An IRA with precious metals allows you to diversify retirement savings into gold and silver, palladium, rhodiums, iridiums, osmium, or other rare metals. These metals are known as “precious” because they are rare and extremely valuable. They are great investments for your money, and they can protect you from inflation or economic instability.
Bullion can be bought through many channels, including online retailers, large coins dealers, and some grocery shops.
A precious metal IRA allows you to invest directly in bullion, rather than buying stock shares. This ensures that you will receive dividends each and every year.
Precious metal IRAs have no paperwork or annual fees. Instead, your gains are subject to a small tax.
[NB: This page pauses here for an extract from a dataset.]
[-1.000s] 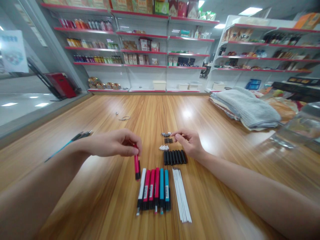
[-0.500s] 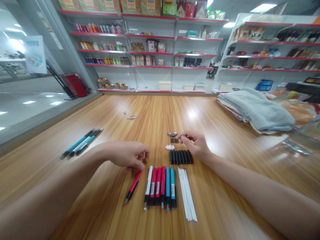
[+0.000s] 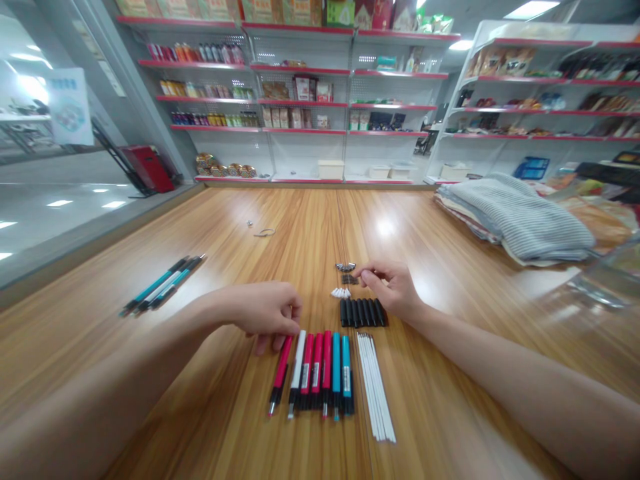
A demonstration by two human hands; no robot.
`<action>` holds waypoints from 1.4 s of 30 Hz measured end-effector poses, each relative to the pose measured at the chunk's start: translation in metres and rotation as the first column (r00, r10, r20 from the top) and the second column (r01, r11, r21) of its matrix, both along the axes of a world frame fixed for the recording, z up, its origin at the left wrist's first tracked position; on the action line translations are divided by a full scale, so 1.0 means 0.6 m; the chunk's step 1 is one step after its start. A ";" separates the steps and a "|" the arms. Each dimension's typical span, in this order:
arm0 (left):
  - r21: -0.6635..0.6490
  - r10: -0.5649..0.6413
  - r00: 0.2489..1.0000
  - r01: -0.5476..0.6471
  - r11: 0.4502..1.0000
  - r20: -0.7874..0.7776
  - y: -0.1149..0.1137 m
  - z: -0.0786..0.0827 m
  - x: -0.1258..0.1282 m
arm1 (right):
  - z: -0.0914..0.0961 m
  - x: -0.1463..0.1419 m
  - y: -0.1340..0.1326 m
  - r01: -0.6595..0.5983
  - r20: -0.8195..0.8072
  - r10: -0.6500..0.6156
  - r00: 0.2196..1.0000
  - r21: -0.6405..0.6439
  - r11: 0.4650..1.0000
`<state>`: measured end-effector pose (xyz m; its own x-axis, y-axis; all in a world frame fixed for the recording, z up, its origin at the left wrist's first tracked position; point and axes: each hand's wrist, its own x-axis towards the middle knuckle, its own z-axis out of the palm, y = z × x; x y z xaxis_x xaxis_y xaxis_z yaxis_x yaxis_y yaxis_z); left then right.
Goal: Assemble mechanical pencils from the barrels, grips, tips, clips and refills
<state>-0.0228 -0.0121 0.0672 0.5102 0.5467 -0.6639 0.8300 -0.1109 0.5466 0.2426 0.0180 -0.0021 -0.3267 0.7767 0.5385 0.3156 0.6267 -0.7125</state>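
Note:
My left hand (image 3: 267,310) has its fingers closed around the upper end of a pink pen barrel (image 3: 281,370), which lies on the table beside a row of white, pink and blue pen barrels (image 3: 317,363). My right hand (image 3: 393,287) has thumb and forefinger pinched together at the small dark springs (image 3: 349,280); anything between the fingertips is too small to make out. Silvery pen tips (image 3: 345,267) lie just beyond the springs. Nearer are small white pieces (image 3: 341,293), a row of black grips (image 3: 363,313) and a bundle of thin white refills (image 3: 375,387).
Several blue, white and black pens (image 3: 163,287) lie at the left of the wooden table (image 3: 230,253). A thin wire loop (image 3: 265,233) lies farther back. Folded striped cloth (image 3: 520,217) and a clear container (image 3: 613,273) are at the right. Stocked shelves (image 3: 300,132) stand behind.
My left hand has swung the pink pen barrel from a slant to nearly parallel with the row, and closer to it. My right hand has barely moved.

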 end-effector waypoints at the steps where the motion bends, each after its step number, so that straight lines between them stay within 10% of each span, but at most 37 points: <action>1: -0.003 0.001 1.000 -0.001 1.000 0.003 0.000 -0.001 0.000 | 0.000 0.000 0.000 0.002 0.002 -0.002 1.000 -0.002 1.000; 29: -0.089 0.057 0.998 -0.055 0.995 0.021 -0.002 0.006 -0.005 | 0.002 -0.002 -0.001 -0.008 0.011 0.008 1.000 0.005 1.000; 42: -0.434 -0.212 0.964 0.262 0.862 0.160 -0.025 0.045 -0.004 | 0.004 -0.002 -0.002 -0.012 0.030 0.011 0.999 0.015 1.000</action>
Additionally, you have access to your funds at no cost whenever you need them.
- You can only purchase gold bars at least 99.5% purity. (forbes.com)
- Instead, the economy improved, stocks rebounded, and gold plunged, losing 28 percent of its value in 2013. (aarp.org)
- This is a 15% margin that has shown no stable direction of growth but fluctuates seemingly at random. (smartasset.com)
- Gold is considered a collectible, and profits from a sale are taxed at a maximum rate of 28 percent. (aarp.org)
- Indeed, several financial advisers interviewed for this article suggest you invest 5 to 15 percent of your portfolio in gold, just in case. (aarp.org)
- Saddam Hussein's InvasionHelped Uncage a Bear in 1990 – WSJ
- Are you interested in keeping gold in your IRA at-home? It's not exactly legal – WSJ
- Gold IRA – Add Sparkle to Your Retirement Nest Egg
- Understanding China's Evergrande Crisis – Forbes Advisor
Three ways to invest in gold for retirement
It's crucial to understand where gold fits in your retirement strategy. You have many options for investing in gold if there is a 401K account at your workplace. You might also be interested to invest in gold outside the workplace. You could, for example, open a custodial bank account at Fidelity Investments if your IRA (Individual Retirement Account) is open. Or, if you don't already own any precious metals, you may want to consider buying them directly from a reputable dealer.
These are three simple rules to help you make an investment in gold.
- Buy Gold With Your Cash – Do not use credit cards to purchase gold. Instead, invest in cash. This will protect your against inflation and increase your purchasing power.
- Own Physical Gold Coins – You should buy physical gold coins rather than just owning a paper certificate. The reason for this is that physical gold coins are much more easily sold than certificates. Physical gold coins don't require storage fees.
- Diversify Your Portfolio. Never place all your eggs in the same basket. By investing in multiple assets, you can spread your wealth. This can reduce market volatility and help you be more flexible.